Begin with the line that holds "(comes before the" and repeat each line after it exactly, ending with the last line of the listing.

## Provided material
####
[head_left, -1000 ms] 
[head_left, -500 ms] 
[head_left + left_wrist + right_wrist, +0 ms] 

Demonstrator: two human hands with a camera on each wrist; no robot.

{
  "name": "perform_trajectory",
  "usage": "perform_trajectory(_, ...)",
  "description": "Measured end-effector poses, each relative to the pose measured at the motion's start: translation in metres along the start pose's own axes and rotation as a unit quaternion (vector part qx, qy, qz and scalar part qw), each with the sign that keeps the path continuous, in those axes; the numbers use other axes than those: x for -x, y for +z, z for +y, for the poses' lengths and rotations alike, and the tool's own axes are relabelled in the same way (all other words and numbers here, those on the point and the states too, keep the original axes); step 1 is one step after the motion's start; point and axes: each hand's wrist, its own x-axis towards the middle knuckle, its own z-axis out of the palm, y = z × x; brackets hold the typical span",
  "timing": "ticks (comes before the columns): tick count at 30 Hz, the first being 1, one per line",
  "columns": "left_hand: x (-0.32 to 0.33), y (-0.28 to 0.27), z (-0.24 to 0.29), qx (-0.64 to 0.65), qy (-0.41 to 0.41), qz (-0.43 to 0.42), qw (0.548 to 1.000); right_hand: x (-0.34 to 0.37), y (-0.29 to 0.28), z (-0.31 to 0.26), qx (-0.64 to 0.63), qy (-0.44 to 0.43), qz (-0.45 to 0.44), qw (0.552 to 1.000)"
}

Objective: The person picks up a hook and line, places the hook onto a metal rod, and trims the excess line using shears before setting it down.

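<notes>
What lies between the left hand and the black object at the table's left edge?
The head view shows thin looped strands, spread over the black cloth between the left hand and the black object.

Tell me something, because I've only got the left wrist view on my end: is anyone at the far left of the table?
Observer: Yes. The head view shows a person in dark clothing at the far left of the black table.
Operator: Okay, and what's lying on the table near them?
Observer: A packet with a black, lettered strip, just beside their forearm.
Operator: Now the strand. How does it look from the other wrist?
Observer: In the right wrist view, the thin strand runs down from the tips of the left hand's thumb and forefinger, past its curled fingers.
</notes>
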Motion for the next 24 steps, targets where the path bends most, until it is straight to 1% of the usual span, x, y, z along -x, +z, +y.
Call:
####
## Your response
  "timing": "ticks (comes before the columns): tick count at 30 Hz, the first being 1, one per line",
  "columns": "left_hand: x (-0.32 to 0.33), y (-0.28 to 0.27), z (-0.24 to 0.29), qx (-0.64 to 0.65), qy (-0.41 to 0.41), qz (-0.43 to 0.42), qw (0.548 to 1.000); right_hand: x (-0.34 to 0.37), y (-0.29 to 0.28), z (-0.31 to 0.26), qx (-0.64 to 0.63), qy (-0.44 to 0.43), qz (-0.45 to 0.44), qw (0.552 to 1.000)"
}

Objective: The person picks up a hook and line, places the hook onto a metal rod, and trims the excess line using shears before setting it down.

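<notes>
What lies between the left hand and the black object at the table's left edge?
The head view shows thin looped strands, spread over the black cloth between the left hand and the black object.

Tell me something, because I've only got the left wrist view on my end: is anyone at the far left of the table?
Observer: Yes. The head view shows a person in dark clothing at the far left of the black table.
Operator: Okay, and what's lying on the table near them?
Observer: A packet with a black, lettered strip, just beside their forearm.
Operator: Now the strand. How does it look from the other wrist?
Observer: In the right wrist view, the thin strand runs down from the tips of the left hand's thumb and forefinger, past its curled fingers.
</notes>
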Motion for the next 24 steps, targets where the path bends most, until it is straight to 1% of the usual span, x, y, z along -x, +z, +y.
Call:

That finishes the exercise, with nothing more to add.